Every line that contains the word "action" should be copied from the records below.

(Data records)
..........

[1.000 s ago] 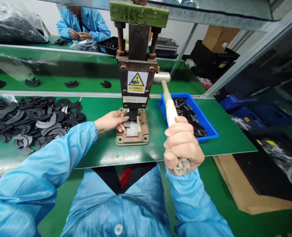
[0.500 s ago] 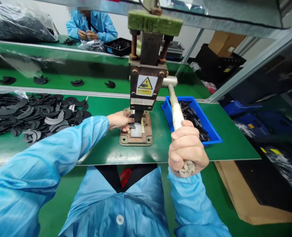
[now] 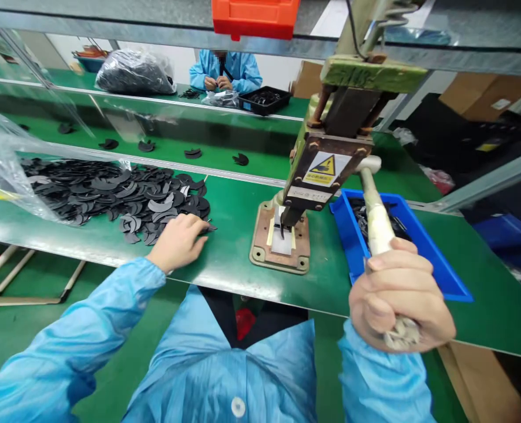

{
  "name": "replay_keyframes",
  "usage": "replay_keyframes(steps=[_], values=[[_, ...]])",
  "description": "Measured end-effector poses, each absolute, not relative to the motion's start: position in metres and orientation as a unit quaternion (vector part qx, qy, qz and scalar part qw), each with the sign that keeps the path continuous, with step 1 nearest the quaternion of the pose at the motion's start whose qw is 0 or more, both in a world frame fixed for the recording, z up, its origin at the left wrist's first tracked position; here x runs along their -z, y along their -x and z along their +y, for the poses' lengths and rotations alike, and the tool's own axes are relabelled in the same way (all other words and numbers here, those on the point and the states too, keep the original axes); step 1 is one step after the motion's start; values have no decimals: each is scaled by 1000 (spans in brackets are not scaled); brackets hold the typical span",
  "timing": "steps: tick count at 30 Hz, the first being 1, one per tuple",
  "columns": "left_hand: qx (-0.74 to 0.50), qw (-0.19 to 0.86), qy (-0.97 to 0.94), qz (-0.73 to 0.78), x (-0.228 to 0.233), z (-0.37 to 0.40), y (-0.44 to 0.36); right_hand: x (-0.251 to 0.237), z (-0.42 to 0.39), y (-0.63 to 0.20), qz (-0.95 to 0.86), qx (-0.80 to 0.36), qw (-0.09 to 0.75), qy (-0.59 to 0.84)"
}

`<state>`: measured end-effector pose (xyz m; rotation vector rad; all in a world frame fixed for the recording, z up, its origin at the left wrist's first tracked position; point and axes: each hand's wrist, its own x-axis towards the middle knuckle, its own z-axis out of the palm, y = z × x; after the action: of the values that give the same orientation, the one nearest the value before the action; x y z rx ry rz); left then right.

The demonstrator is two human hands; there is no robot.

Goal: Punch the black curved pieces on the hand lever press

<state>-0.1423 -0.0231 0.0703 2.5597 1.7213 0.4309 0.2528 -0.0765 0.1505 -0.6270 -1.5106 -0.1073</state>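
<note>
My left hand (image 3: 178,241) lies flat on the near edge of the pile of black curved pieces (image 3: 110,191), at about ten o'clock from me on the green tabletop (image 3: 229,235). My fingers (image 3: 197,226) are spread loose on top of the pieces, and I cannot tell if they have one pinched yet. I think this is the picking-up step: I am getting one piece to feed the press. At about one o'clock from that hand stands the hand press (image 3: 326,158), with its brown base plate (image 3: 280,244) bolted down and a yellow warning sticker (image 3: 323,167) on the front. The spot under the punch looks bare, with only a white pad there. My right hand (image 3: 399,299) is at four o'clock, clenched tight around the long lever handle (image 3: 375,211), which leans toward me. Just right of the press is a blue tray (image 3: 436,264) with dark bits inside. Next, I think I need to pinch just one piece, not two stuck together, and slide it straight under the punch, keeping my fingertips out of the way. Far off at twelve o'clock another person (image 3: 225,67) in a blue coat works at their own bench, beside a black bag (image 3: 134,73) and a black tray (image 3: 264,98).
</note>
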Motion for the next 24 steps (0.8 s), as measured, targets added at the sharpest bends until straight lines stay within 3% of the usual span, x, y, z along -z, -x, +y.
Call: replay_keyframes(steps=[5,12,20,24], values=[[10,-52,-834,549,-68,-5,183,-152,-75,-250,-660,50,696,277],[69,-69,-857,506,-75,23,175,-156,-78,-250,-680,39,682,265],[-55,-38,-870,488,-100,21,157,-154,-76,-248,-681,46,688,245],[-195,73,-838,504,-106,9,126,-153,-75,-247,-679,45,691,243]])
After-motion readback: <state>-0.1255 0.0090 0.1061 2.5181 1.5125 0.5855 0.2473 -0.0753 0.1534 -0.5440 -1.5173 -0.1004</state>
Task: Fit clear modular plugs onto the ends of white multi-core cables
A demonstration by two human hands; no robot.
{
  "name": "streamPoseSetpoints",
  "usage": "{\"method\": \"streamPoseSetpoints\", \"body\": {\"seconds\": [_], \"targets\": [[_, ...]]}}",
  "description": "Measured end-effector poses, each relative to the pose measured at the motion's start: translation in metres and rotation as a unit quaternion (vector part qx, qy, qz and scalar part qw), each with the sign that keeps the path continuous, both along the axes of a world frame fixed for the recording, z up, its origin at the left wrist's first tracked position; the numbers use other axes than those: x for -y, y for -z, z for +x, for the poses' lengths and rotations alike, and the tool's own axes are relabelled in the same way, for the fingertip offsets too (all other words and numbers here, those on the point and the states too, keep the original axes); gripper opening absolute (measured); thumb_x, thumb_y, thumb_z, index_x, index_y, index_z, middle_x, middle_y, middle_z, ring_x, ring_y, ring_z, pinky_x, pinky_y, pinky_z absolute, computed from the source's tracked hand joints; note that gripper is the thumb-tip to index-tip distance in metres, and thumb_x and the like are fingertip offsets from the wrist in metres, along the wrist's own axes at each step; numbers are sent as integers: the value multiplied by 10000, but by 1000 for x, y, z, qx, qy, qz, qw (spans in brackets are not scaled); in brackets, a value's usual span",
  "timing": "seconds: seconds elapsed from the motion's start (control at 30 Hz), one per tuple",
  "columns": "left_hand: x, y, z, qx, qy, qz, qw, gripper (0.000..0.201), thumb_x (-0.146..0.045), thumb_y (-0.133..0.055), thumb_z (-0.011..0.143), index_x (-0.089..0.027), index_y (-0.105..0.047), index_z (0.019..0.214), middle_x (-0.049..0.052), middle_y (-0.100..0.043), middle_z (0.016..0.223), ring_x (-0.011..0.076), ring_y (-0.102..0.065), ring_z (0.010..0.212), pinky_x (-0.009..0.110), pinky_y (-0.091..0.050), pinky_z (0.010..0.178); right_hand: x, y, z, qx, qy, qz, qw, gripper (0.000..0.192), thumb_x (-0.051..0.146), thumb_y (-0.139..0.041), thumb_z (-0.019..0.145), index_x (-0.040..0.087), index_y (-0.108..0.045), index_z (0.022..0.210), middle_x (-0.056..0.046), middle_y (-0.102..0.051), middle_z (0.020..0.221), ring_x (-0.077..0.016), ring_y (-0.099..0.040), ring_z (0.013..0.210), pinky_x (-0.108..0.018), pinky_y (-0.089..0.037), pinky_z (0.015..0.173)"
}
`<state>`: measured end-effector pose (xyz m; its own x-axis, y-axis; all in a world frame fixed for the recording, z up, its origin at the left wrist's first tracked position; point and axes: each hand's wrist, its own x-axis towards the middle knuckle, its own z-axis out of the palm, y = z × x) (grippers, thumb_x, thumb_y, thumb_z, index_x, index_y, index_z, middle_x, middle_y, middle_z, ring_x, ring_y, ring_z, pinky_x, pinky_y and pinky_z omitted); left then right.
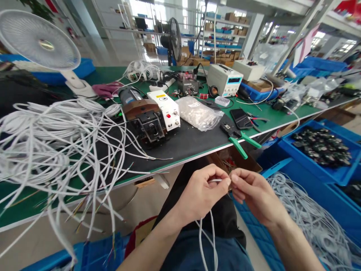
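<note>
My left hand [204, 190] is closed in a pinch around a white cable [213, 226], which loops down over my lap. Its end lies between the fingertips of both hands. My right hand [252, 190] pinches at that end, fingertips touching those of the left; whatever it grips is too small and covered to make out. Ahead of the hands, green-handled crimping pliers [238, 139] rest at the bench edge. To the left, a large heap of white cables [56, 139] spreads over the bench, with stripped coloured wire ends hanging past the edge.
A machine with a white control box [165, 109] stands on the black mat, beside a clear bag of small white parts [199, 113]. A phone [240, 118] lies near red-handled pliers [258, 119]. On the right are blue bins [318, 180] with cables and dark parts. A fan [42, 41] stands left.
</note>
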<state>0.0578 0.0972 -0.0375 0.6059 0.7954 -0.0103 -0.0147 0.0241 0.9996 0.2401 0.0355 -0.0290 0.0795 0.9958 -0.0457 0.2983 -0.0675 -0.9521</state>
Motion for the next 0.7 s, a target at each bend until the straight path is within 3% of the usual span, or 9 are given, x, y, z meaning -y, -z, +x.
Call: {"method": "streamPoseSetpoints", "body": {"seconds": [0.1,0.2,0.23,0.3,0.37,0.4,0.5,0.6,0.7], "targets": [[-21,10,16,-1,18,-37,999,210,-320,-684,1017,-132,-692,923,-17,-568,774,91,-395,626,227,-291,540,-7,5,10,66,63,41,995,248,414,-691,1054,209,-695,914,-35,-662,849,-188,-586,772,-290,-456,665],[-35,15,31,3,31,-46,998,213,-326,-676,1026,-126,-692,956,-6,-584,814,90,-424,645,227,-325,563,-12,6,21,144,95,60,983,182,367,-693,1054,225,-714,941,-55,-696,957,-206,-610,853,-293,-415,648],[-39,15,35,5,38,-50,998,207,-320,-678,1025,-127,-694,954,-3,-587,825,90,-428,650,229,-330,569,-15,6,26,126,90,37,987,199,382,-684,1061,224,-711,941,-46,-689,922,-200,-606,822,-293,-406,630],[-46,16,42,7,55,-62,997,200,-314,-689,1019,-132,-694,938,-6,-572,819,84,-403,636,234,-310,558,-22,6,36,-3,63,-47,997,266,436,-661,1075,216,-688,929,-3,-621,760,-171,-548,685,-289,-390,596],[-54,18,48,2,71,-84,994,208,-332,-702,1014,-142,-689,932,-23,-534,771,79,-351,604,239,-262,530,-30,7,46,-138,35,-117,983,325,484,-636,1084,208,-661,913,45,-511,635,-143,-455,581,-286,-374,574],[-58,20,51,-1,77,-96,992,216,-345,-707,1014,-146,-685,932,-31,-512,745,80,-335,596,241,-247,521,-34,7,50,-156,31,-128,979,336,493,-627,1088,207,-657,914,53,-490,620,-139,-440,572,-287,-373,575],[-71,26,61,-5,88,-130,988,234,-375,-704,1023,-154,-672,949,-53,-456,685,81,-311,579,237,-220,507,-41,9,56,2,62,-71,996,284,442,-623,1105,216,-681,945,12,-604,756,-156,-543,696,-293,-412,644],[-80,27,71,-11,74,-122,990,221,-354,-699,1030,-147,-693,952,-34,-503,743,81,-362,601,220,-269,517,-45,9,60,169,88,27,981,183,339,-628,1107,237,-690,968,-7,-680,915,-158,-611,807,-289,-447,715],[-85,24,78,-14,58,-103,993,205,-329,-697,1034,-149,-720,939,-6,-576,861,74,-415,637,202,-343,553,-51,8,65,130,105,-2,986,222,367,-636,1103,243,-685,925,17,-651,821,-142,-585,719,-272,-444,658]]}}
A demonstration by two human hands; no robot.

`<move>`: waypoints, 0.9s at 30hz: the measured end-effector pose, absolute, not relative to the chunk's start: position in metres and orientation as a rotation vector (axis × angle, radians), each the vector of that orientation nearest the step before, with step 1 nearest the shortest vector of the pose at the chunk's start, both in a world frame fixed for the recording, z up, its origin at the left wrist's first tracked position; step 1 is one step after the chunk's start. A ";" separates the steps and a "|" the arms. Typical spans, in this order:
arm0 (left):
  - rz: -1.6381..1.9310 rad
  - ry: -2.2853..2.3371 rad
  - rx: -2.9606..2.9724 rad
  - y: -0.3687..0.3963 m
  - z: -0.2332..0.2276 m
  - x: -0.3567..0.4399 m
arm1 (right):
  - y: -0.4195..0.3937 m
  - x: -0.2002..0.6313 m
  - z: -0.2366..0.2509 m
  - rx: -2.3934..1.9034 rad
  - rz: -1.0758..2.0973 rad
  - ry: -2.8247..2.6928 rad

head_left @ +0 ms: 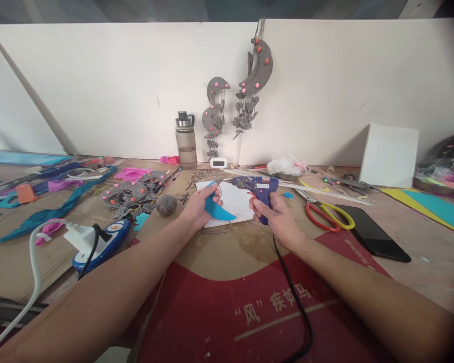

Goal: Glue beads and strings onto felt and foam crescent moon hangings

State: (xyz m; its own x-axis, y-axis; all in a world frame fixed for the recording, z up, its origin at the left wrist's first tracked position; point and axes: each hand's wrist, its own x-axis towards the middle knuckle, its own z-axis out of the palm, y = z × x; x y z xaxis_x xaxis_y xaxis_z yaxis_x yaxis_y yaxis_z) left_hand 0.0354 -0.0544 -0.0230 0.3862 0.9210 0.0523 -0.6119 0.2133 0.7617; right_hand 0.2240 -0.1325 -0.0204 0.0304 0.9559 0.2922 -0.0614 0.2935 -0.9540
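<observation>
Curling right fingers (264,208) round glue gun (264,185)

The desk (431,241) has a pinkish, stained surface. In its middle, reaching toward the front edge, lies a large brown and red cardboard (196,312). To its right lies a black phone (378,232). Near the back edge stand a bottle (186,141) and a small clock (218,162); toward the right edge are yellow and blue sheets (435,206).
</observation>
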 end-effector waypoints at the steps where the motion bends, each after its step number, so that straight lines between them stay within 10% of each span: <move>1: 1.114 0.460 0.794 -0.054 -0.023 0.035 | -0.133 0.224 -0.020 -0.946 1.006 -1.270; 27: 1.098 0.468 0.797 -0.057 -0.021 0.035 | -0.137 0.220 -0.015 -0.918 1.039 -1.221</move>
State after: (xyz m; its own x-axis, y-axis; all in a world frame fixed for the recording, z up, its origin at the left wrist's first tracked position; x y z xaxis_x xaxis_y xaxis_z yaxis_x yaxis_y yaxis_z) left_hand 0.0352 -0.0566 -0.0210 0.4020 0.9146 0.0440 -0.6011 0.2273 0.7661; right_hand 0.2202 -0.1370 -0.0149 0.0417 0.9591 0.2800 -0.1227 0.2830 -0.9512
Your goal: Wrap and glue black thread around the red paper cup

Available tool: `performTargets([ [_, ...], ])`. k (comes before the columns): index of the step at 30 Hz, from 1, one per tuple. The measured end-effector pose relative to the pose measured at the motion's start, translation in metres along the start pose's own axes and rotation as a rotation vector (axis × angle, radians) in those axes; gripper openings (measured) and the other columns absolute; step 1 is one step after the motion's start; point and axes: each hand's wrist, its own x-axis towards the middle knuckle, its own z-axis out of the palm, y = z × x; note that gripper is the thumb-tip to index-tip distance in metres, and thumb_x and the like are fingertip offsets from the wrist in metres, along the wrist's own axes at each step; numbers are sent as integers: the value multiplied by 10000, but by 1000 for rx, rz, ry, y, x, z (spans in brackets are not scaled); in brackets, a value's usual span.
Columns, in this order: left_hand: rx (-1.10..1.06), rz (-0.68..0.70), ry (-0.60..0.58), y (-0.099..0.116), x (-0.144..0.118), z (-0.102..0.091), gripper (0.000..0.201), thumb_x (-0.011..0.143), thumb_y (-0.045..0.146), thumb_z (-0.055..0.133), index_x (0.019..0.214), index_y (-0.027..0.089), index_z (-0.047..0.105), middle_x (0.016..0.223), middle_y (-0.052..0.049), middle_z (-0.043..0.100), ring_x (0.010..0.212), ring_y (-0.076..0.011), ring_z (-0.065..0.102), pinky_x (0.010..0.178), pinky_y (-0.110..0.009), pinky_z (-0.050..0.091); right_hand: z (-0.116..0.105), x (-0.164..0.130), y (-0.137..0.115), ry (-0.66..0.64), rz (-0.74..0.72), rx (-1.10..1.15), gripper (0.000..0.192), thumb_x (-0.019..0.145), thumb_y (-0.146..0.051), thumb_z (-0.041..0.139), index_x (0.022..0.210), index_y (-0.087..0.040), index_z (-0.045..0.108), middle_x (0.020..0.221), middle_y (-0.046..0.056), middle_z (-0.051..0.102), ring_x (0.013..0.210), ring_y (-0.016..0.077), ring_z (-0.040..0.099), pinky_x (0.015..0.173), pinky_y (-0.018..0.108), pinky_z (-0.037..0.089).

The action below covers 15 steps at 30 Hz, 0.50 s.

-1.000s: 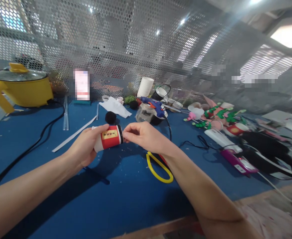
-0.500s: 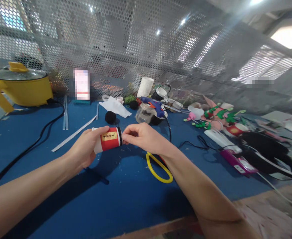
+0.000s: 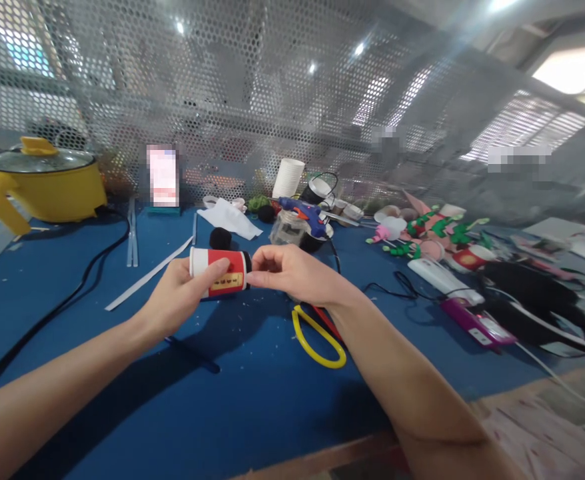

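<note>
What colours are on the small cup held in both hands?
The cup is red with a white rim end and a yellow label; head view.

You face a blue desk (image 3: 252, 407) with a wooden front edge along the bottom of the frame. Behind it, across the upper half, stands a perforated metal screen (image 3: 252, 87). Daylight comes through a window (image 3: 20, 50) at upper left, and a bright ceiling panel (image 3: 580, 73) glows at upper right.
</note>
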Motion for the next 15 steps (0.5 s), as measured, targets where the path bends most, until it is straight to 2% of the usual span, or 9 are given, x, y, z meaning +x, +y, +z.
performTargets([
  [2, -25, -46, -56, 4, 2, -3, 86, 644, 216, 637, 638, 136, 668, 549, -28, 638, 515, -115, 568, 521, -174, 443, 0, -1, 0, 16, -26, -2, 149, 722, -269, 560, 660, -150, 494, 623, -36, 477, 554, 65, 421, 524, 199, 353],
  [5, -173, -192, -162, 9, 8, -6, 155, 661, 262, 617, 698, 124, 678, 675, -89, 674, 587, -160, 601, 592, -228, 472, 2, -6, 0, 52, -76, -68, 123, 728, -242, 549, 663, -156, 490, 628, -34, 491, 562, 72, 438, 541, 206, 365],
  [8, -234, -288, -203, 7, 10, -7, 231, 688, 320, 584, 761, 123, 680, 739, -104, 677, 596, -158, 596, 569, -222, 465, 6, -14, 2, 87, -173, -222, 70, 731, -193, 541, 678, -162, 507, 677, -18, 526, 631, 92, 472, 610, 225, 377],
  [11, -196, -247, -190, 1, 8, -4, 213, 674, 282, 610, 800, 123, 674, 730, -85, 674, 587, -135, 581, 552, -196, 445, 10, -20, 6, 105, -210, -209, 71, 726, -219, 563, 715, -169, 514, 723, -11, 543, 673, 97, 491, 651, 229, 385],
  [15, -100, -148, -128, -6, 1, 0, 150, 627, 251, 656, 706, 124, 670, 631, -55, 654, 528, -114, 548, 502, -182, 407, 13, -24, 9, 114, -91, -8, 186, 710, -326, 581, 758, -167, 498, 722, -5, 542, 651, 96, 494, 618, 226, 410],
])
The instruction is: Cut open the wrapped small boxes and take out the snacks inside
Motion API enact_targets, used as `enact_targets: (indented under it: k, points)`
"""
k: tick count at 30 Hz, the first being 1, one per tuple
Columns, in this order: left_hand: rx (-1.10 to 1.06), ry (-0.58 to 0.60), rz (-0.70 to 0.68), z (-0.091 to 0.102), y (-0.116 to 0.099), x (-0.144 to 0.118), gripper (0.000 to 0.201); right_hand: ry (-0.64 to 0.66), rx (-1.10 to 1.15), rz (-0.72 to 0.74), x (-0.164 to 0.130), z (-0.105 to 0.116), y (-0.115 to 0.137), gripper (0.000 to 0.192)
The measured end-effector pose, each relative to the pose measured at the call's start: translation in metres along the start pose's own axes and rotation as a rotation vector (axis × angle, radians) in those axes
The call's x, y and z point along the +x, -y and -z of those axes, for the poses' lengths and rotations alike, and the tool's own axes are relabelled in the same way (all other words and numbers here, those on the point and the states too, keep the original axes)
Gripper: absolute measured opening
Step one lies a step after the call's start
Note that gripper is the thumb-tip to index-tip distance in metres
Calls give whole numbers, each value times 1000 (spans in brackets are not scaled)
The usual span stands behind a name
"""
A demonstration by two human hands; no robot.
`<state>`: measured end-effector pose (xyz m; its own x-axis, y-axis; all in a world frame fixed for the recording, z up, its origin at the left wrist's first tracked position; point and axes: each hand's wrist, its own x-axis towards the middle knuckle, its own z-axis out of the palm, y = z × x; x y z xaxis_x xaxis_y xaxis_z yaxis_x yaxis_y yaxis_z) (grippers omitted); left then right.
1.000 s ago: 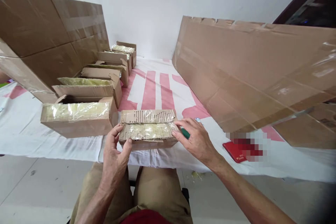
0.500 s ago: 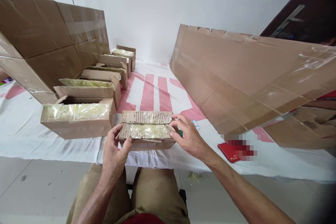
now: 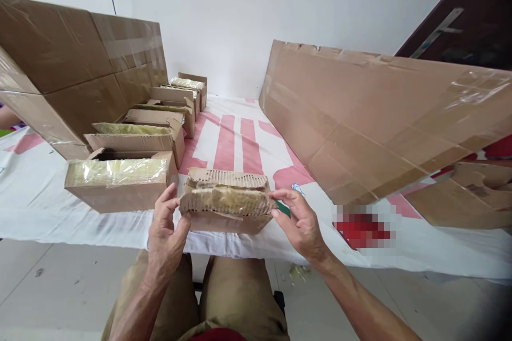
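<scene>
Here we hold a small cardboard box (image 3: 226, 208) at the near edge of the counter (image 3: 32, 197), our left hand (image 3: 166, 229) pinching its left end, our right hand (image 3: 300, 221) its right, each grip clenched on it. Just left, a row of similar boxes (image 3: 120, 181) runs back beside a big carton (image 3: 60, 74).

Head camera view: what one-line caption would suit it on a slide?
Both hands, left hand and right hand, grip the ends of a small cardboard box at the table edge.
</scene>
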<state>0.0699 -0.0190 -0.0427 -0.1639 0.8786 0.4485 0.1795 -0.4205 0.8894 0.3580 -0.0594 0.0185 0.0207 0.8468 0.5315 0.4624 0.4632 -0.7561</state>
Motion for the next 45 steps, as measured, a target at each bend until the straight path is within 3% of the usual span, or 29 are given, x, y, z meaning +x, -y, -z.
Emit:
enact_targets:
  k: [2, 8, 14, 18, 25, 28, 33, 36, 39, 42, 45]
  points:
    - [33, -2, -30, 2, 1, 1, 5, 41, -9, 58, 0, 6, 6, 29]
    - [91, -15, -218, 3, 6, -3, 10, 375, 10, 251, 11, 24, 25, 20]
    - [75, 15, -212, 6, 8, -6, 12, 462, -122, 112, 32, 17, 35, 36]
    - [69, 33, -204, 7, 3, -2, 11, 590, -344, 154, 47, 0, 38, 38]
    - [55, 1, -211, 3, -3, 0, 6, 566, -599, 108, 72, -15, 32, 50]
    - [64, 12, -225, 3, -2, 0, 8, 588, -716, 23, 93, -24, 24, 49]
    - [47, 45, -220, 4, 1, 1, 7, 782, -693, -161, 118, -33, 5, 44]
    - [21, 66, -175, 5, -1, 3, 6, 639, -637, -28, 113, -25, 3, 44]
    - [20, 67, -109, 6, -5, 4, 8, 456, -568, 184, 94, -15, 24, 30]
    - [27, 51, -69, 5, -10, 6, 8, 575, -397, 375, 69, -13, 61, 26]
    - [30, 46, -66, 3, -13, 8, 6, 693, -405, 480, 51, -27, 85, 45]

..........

## Answer area
`<state>`: measured end-effector pose (xyz m; rotation vector rad; all in a world frame fixed for the recording, z up, its origin at the left wrist's first tracked position; point and axes: each hand's wrist, its own x-axis towards the middle knuckle, its own z-axis out of the palm, y = z × x; after the action: of the values that give the same orientation, the one nearest the value before the action; x y z rx ry rz); left then right.
The action below covers 15 steps at 30 Hz, 0.50 s.

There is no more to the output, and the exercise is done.